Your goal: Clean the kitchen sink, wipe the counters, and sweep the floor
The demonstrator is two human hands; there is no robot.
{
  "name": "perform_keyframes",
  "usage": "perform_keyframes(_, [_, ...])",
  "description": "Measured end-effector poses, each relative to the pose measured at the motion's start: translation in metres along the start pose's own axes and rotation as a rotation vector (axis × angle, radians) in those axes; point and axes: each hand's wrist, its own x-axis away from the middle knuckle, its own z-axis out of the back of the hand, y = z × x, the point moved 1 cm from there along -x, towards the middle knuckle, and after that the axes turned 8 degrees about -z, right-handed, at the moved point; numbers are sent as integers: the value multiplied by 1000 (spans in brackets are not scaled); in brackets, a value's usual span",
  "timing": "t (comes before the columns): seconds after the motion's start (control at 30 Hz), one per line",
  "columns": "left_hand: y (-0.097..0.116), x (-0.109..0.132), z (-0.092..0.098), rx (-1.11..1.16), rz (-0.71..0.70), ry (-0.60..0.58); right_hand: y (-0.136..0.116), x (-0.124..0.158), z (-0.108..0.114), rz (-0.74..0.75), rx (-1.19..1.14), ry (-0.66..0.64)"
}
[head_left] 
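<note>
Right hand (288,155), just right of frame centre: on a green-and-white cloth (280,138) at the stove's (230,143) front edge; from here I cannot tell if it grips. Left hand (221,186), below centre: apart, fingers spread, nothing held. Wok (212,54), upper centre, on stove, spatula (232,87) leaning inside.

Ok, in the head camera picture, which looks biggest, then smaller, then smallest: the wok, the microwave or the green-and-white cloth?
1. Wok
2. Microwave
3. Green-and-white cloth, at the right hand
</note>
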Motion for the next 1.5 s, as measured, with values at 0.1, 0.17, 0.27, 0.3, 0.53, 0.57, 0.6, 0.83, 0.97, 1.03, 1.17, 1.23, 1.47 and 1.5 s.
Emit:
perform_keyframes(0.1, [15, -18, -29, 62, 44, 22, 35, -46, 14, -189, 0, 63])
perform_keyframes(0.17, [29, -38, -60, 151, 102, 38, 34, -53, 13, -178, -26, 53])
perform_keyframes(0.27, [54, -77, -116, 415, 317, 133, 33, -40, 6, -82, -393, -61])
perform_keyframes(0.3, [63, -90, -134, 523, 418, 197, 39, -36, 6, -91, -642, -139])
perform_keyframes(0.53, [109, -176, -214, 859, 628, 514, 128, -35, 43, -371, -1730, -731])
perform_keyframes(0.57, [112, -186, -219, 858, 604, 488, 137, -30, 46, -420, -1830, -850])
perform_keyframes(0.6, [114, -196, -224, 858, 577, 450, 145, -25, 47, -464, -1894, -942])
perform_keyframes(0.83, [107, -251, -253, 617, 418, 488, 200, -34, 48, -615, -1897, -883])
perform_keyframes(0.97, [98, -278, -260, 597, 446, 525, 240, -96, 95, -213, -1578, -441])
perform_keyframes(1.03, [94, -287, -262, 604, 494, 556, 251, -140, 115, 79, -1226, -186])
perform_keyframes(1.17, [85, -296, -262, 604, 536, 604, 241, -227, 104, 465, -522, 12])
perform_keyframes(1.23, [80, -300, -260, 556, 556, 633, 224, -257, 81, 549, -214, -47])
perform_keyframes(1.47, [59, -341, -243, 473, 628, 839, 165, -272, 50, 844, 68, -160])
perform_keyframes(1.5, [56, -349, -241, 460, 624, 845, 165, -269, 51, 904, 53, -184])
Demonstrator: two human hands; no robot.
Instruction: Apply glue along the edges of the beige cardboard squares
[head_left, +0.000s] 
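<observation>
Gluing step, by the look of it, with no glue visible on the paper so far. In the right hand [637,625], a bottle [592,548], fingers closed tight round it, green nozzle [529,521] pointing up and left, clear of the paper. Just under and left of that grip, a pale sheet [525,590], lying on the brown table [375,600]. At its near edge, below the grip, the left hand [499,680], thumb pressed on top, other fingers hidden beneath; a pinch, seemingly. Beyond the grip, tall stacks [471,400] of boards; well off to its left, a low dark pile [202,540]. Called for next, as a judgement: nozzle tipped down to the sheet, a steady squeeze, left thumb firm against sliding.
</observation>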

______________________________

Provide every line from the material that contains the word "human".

Task response:
The demonstrator is two human hands; there is no robot.
Demonstrator: two human hands; no robot.

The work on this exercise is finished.